----- Task input
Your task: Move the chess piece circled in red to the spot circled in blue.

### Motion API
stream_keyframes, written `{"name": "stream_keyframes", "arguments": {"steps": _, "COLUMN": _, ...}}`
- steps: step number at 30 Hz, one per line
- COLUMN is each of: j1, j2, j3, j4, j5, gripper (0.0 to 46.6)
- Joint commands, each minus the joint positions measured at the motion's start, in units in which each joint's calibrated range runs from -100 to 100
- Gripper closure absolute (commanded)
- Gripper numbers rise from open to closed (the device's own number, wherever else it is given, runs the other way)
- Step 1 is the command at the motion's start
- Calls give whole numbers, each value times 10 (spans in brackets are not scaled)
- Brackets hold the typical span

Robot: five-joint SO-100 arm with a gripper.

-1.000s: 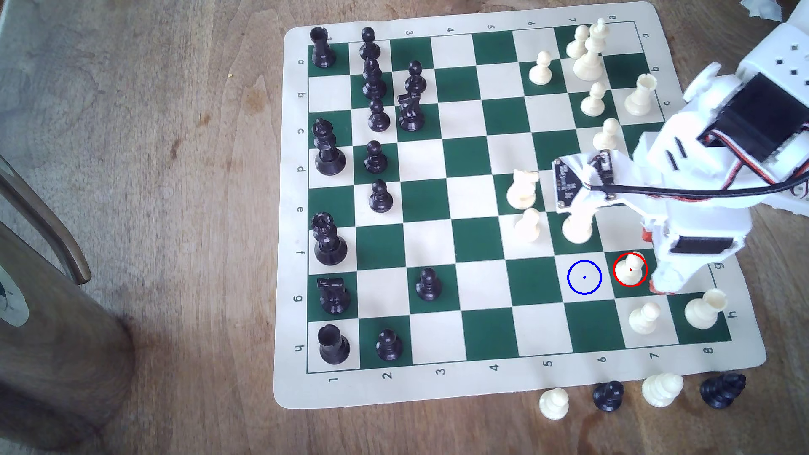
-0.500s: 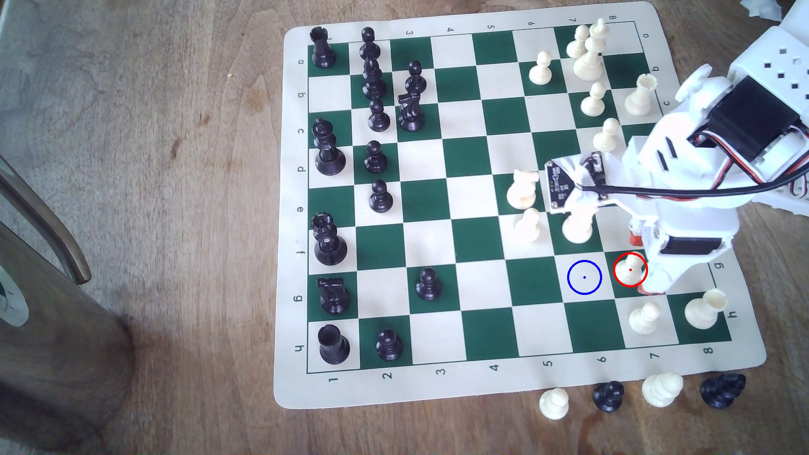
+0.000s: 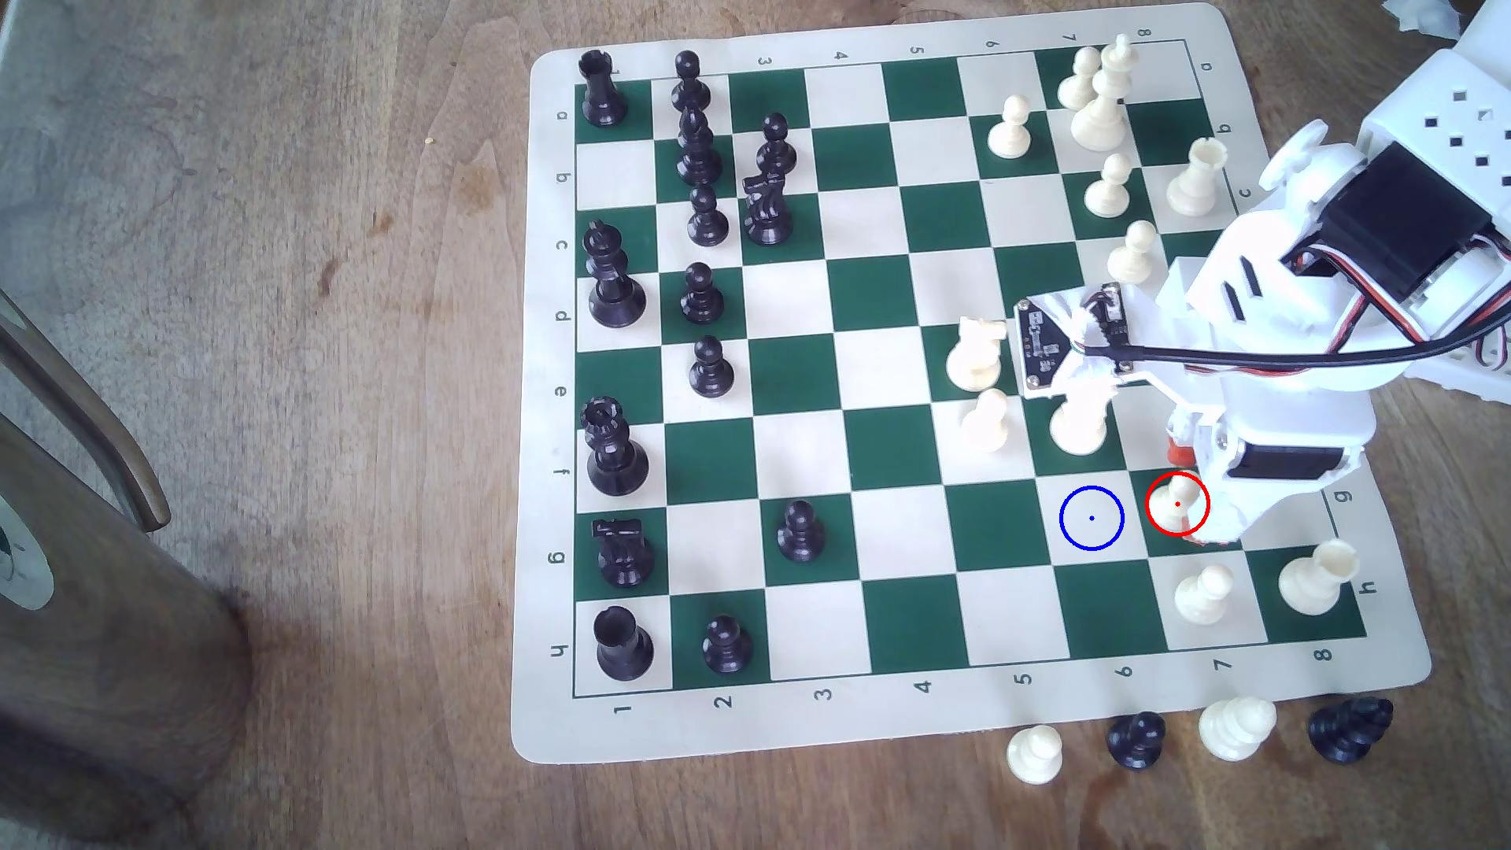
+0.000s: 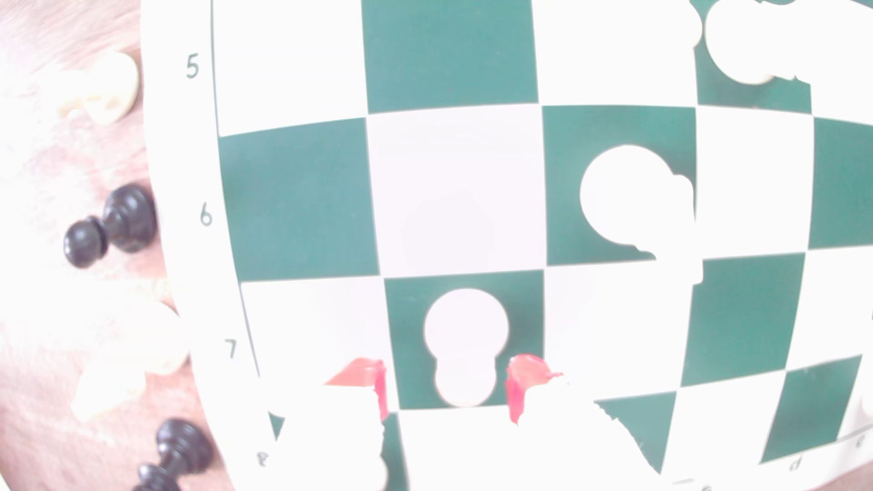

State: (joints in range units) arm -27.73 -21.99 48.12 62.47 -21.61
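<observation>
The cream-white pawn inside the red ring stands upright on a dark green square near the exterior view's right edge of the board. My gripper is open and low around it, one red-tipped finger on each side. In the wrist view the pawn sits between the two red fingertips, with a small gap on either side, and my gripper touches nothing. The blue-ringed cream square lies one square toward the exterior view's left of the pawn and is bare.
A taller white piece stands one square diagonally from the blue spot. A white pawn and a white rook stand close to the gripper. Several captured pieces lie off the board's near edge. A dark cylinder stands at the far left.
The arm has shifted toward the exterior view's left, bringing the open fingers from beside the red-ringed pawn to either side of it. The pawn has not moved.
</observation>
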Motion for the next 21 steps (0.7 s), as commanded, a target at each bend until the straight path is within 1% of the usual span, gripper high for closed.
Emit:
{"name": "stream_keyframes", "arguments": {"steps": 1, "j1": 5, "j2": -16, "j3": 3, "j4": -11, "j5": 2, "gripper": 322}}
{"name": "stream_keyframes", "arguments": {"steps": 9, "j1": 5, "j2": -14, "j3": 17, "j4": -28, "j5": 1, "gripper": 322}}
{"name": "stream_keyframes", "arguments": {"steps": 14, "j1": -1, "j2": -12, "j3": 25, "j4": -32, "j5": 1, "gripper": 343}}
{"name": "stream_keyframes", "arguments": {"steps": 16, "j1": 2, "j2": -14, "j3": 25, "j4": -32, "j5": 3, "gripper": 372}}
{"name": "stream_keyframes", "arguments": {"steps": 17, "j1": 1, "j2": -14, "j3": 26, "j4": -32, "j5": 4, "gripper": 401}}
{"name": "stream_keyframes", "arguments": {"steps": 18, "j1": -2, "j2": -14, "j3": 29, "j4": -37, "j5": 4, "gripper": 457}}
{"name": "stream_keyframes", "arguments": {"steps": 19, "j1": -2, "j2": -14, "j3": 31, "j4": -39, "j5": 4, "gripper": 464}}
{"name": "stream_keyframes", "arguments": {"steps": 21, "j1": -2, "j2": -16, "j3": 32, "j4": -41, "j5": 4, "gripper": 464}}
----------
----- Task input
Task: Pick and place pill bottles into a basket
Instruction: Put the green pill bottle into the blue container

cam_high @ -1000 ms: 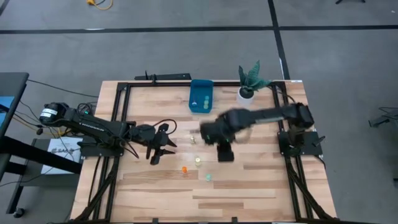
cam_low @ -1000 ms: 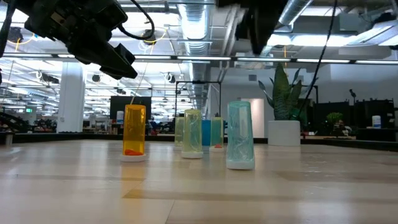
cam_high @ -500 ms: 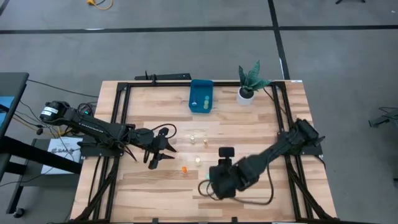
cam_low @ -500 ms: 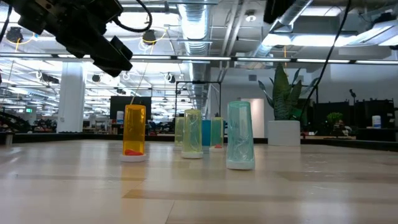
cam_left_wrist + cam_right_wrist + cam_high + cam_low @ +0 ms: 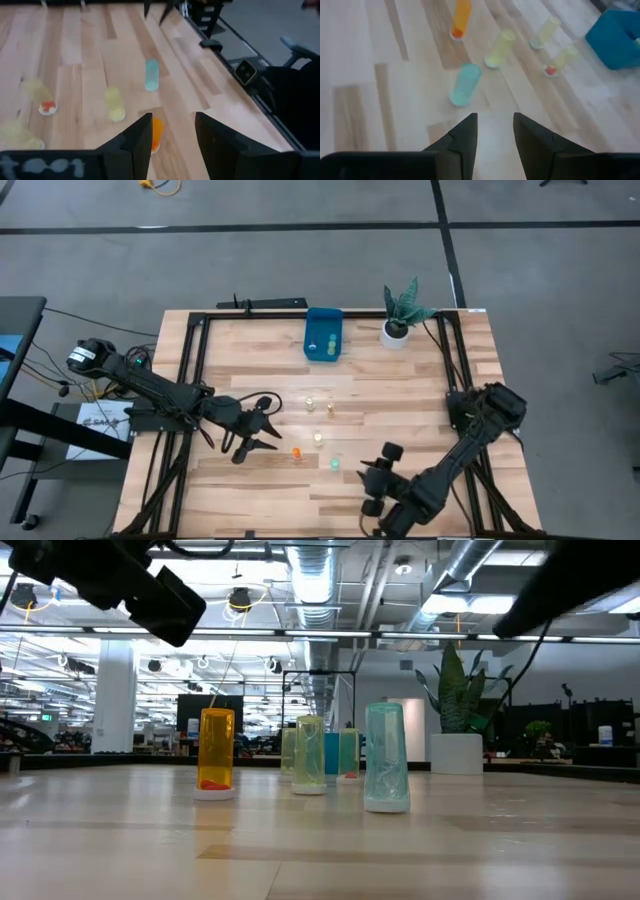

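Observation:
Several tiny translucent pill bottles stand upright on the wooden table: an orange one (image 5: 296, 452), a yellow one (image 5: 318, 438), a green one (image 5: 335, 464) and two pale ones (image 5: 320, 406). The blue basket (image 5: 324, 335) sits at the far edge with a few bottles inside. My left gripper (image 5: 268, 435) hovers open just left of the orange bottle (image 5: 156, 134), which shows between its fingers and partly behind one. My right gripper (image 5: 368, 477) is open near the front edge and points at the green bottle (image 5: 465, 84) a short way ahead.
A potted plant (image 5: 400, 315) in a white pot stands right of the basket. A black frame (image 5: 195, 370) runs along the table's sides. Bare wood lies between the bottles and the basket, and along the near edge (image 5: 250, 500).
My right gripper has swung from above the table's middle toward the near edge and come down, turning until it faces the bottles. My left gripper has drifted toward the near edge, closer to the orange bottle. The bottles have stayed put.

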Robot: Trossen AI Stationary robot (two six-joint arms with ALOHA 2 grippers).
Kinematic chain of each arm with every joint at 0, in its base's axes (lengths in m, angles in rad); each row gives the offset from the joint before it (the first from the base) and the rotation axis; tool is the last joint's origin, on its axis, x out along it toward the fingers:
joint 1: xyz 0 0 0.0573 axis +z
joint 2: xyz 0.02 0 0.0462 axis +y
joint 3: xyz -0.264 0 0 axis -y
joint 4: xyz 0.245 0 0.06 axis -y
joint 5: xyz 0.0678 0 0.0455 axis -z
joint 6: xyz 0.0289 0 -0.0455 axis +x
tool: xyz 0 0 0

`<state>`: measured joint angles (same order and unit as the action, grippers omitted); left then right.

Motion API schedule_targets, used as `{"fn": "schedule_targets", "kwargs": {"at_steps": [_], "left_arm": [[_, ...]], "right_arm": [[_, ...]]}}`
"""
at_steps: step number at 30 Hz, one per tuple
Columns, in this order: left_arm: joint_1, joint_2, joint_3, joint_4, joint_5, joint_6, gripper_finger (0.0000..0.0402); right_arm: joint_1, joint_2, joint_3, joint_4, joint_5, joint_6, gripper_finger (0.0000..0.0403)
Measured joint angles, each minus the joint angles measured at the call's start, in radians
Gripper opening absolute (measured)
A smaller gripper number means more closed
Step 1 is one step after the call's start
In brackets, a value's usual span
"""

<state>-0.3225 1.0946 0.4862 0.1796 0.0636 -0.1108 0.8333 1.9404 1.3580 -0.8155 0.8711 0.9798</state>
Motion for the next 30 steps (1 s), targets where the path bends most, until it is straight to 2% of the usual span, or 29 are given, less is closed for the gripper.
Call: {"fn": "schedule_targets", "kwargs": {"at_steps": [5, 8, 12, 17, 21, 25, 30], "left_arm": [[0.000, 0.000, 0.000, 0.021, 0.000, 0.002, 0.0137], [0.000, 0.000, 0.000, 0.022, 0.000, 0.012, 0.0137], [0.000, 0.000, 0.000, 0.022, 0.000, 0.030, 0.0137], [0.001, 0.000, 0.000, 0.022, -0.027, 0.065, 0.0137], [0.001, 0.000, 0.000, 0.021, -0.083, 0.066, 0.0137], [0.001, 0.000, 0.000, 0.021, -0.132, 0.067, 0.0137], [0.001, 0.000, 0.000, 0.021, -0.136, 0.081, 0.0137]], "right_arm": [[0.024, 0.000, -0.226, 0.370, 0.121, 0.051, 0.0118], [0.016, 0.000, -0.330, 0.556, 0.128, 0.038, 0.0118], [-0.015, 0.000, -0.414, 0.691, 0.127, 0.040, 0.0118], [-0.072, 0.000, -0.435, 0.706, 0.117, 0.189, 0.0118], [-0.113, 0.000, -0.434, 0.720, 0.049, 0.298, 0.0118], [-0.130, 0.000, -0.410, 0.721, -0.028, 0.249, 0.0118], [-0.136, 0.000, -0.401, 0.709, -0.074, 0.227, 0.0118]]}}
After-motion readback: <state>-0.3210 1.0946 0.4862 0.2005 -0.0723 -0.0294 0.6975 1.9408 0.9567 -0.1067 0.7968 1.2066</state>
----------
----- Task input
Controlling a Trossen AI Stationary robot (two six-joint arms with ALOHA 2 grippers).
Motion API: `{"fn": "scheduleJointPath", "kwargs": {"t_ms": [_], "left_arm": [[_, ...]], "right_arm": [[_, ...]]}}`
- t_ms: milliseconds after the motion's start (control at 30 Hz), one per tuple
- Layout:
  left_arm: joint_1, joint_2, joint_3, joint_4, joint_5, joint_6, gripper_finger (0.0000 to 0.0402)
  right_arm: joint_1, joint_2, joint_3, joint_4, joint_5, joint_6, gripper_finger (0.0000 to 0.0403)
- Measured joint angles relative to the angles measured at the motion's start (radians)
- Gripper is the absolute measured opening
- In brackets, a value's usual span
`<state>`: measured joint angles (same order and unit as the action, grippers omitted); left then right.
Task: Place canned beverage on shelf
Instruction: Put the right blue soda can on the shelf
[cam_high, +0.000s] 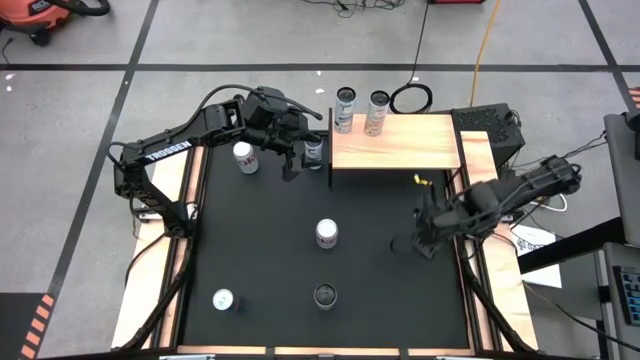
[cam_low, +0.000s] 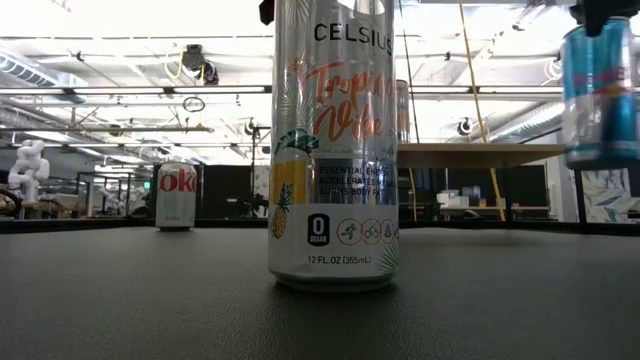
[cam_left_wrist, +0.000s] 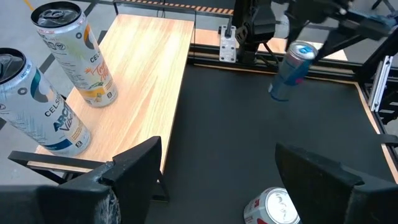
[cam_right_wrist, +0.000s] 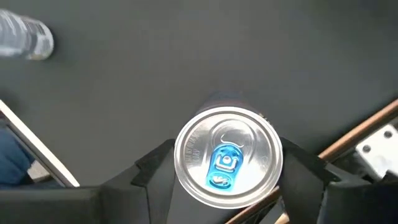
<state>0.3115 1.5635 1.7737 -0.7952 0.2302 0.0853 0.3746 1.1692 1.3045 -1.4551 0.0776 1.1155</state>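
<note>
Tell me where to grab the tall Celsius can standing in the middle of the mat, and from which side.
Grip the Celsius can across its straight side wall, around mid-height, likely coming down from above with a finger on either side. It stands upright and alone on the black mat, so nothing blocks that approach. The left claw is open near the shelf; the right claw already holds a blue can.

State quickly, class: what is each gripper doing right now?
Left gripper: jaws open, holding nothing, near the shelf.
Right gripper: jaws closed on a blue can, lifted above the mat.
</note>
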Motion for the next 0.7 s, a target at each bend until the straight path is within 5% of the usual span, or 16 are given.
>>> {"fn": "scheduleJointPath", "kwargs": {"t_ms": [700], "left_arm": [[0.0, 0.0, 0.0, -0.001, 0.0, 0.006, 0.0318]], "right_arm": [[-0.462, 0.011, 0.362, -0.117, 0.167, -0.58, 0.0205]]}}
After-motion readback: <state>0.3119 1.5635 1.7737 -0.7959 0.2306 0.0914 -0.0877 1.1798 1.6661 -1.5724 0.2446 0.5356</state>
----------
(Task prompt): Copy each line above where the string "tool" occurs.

(Your response):
Kinematic chain of each arm with every joint at 0, in its base's axes (lengths in m, angles in rad); each row gives the offset from the joint before it (the first from the base) and the rotation axis; tool is the last joint's origin, on its axis, x out along it toward the fingers:
tool: xyz 0 0 0

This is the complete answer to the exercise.